§ **TASK INSTRUCTIONS**: The result should be every line in the material below containing the string "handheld".

§ **DATA FOR ANALYSIS**:
= Beginning of Section =
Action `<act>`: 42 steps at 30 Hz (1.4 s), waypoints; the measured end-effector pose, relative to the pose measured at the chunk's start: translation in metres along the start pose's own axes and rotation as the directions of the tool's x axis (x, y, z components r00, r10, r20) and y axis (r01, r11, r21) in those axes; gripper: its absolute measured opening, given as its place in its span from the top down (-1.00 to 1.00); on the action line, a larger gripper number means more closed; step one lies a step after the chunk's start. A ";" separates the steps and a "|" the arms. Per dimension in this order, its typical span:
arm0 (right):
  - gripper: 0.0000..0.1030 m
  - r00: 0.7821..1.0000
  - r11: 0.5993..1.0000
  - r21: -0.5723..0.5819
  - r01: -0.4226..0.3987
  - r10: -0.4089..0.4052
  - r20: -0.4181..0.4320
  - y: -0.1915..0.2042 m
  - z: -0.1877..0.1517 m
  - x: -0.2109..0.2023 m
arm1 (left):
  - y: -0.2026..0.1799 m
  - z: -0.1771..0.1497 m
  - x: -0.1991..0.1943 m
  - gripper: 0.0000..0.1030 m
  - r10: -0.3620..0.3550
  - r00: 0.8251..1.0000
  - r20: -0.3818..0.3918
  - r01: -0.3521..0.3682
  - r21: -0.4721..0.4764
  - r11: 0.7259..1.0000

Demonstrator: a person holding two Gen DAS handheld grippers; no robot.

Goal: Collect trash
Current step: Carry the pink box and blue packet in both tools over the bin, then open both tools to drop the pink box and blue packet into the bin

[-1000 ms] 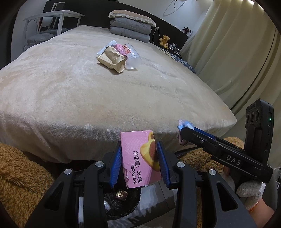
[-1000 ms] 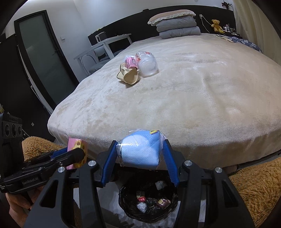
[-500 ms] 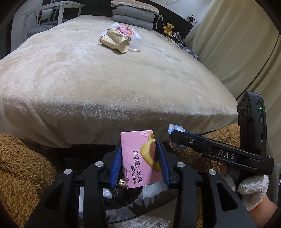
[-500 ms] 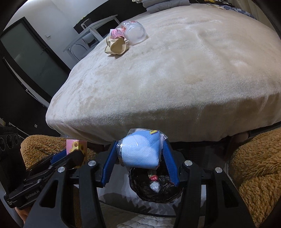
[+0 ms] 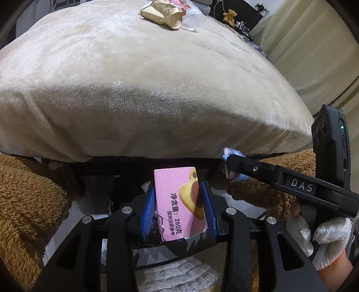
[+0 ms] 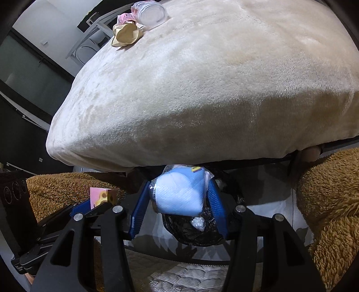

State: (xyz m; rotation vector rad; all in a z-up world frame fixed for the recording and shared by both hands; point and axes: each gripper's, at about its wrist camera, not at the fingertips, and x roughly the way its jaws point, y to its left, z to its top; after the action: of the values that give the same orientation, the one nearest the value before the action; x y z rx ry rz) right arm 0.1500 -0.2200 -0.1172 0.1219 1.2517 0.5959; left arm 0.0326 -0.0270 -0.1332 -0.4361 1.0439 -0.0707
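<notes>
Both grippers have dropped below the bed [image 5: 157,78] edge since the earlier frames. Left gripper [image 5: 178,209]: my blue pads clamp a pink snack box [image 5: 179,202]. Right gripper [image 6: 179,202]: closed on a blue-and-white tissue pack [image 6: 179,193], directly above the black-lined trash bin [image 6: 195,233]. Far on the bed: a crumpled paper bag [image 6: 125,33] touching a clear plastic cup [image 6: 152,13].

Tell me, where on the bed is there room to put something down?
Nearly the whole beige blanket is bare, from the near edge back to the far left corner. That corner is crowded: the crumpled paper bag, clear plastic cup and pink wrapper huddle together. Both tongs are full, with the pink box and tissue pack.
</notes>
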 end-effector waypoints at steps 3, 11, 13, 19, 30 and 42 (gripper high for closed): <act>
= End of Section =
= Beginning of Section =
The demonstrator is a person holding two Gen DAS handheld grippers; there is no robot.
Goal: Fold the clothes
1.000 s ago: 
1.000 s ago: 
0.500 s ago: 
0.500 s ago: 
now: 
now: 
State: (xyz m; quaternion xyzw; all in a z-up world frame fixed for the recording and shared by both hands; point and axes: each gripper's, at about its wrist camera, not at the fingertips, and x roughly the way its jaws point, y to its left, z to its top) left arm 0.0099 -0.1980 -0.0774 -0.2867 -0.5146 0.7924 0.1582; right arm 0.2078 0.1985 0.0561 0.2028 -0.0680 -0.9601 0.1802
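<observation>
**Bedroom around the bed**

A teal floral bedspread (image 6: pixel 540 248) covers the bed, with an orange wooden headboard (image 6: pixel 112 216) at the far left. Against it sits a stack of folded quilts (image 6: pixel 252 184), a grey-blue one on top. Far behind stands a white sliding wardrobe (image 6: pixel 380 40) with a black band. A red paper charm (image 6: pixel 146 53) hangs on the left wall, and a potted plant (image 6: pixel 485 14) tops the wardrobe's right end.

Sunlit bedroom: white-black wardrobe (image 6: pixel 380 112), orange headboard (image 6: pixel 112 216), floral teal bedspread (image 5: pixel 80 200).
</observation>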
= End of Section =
§ **EXERCISE RESPONSE**:
Demonstrator: a person holding two Gen DAS handheld grippers; no robot.
The demonstrator is a person holding two Gen DAS handheld grippers; there is no robot.

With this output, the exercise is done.